Given the significant time and attention given to the legislation this year, it’s a good bet the legislation will have an encore in 2022.
States: Fundraising Solicitation Law
California AB 488 passed the Assembly following a 59-18 party-line vote on May 28. The bill passed the Senate Judiciary Committee on June 29 in a 9-1 vote. The bill was heard in Senate Appropriations on July 15 and was placed on the “suspense file” (a routine procedure by which the Committee considers the competing interests of those measures carrying relatively high price tags).
TNPA supplied written testimony to the Committee in June, asking for additional “fixes” for two remaining important matters. Neither was addressed. TNPA’s lobbyist in California, Kris Rosa, appeared at the June 29 hearing on our behalf. It’s important to note TNPA participated in a multi-year stakeholder process for this legislation and the process resulted in many necessary changes to the original draft created by the Attorney General’s office.
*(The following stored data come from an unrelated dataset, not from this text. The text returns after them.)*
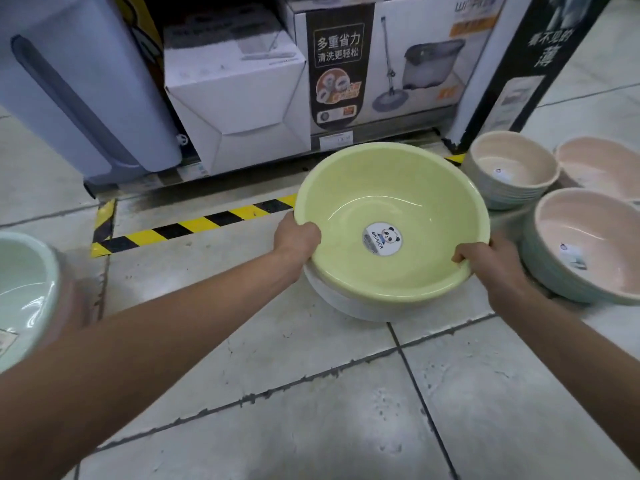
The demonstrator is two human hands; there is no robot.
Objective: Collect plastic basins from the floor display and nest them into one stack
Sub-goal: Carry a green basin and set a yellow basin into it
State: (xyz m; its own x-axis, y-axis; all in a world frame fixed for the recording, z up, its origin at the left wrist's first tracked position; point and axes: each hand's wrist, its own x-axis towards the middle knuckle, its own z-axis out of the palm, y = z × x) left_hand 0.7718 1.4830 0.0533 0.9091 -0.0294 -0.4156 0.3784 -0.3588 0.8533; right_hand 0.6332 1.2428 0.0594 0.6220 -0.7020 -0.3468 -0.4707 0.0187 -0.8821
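Both hands' fingers pinch the light, stiff, slick green basin (391, 216) by its rim at nine and four o'clock.

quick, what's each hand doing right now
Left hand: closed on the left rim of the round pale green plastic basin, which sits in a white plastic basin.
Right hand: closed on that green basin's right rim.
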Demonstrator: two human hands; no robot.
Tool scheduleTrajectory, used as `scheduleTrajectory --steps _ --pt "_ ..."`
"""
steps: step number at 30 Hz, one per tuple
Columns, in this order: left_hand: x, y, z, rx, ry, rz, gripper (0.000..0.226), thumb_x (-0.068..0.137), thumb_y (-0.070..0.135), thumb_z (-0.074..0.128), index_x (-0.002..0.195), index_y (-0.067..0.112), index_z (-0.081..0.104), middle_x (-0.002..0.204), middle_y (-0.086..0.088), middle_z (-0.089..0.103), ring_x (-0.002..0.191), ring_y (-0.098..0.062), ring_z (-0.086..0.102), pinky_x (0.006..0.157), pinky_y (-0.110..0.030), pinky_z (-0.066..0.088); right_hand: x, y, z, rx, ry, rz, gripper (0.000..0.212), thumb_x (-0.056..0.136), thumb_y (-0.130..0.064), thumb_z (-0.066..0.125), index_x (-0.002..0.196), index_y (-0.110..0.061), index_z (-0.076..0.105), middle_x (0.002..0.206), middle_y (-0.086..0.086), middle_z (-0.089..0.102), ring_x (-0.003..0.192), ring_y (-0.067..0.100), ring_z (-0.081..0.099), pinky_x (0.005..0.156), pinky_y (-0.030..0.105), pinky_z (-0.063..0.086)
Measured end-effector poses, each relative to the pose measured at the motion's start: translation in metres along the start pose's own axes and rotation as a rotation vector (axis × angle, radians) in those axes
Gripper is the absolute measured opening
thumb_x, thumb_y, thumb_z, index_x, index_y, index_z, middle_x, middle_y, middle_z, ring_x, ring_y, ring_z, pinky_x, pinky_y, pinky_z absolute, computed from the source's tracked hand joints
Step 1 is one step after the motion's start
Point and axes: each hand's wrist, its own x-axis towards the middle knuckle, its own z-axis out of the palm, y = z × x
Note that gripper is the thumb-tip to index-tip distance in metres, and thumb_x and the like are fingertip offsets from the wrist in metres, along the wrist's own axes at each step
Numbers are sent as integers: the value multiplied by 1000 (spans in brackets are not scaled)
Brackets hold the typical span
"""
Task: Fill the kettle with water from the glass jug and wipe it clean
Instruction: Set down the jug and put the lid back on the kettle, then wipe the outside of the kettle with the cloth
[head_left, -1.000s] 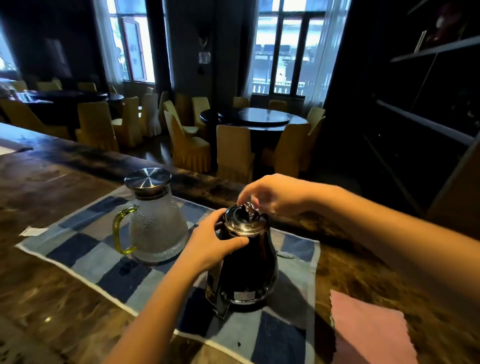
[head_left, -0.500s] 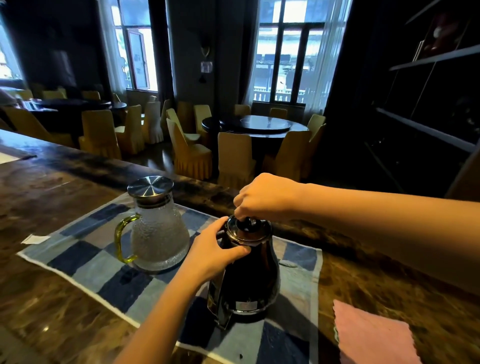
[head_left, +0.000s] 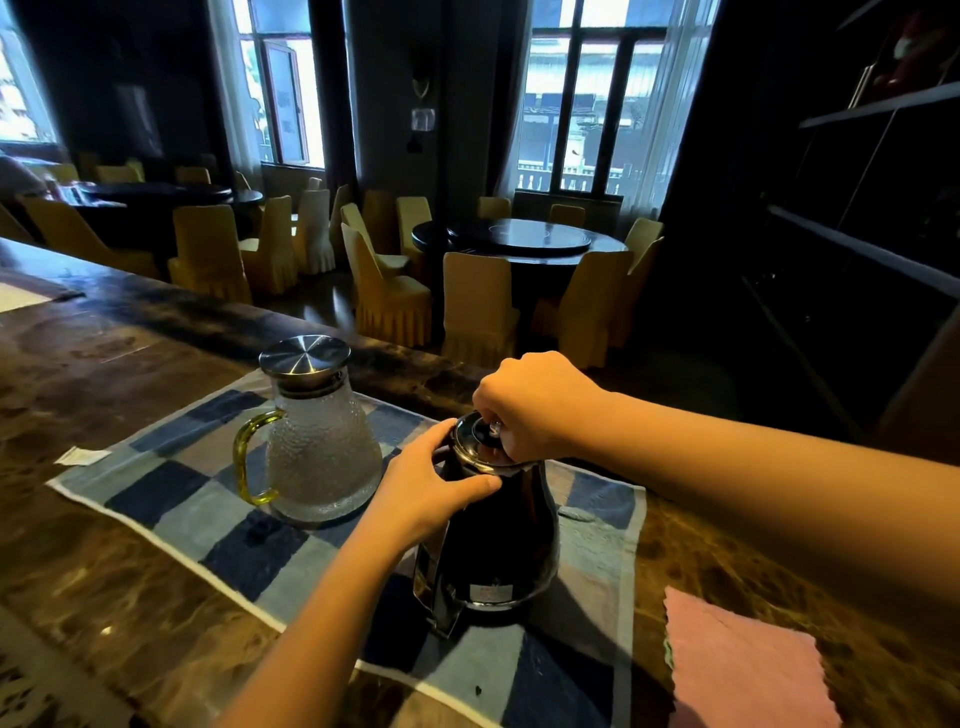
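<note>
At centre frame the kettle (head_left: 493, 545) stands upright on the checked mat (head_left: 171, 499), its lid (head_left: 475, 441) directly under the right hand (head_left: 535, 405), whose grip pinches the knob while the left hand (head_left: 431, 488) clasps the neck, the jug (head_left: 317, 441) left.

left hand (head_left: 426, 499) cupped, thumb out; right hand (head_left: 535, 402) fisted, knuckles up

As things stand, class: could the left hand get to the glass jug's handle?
Probably yes. The left hand holds the kettle right beside the glass jug, with nothing standing between.
</note>
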Motion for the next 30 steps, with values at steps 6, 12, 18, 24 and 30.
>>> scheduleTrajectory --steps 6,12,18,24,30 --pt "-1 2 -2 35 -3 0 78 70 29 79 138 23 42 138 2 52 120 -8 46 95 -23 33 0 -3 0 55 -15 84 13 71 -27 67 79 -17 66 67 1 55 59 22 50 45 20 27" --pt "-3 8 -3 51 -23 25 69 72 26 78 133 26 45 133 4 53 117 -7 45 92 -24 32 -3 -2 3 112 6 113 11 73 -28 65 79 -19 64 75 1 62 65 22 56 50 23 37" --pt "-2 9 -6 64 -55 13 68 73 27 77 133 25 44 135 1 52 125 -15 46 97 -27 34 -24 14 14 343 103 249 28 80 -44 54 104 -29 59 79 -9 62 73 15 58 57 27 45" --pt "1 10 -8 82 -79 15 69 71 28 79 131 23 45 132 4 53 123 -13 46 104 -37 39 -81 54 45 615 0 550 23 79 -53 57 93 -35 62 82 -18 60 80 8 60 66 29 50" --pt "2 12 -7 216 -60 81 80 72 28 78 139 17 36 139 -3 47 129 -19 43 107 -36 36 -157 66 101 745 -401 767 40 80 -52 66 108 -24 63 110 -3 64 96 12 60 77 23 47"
The bill would establish new requirements for online fundraising by third parties (whether or not for the benefit of named nonprofits). However, the legislation is NOT applicable to a charity’s own website and online fundraising. Entities defined in the legislation as a “fundraising platform” or “platform charity” would be required to register with the AG and to submit annual reports. The legislation requires a number of compelled disclosures designed to give prospective donors adequate information (such as fees to be deducted from the intended gift, how long it may take for the beneficiary nonprofit to receive its gift, etc.).
The new California categories of solicitation law oversight are unique. If California’s approach proves itself useful (according to the AG, we suppose), other states are likely to follow suit. Charity officials in other states are surely paying attention.
States: Donor Privacy and Confidentiality
New York SB 4817A (companion A 1141A) was passed by the Senate on June 9, followed by the Assembly on June 10. The legislation was necessary to undo a rider on 2020 budget legislation inserted by Gov. Cuomo. That legislation would have required all nonprofits registered with the Attorney General under the solicitation law to also register with the Department of State. It also would have required confidential donor information (that provided in Form 990 Schedule B) to be provided to the Department but with looser protections than afforded to the same information by the AG’s office (the AG already collects Sched B from registrants).
Strong objections to wasteful duplicate reporting and to the prospective disclosure of private donor information led two New York nonprofits (Nonprofit New York and Lawyer’s Alliance) to lead a grassroots effort, joined by TNPA, to support SB 4817A. When in full voice, nonprofits are often heard – and often acceded to.
The legislature has not sent the bill to Gov. Cuomo (as of 07/12/21) for signing or veto. It’s worth noting the impetus for his legislation (to give the state a free hand in collecting and sharing donor information) has been rendered irrelevant by the recent U.S. Supreme Court decision. The decision almost certainly makes the NY AG’s current collection of Schedule B unlawful. It would do the same to the Gov’s legislation (collection by Department of State) which SB 4817A seeks to rescind.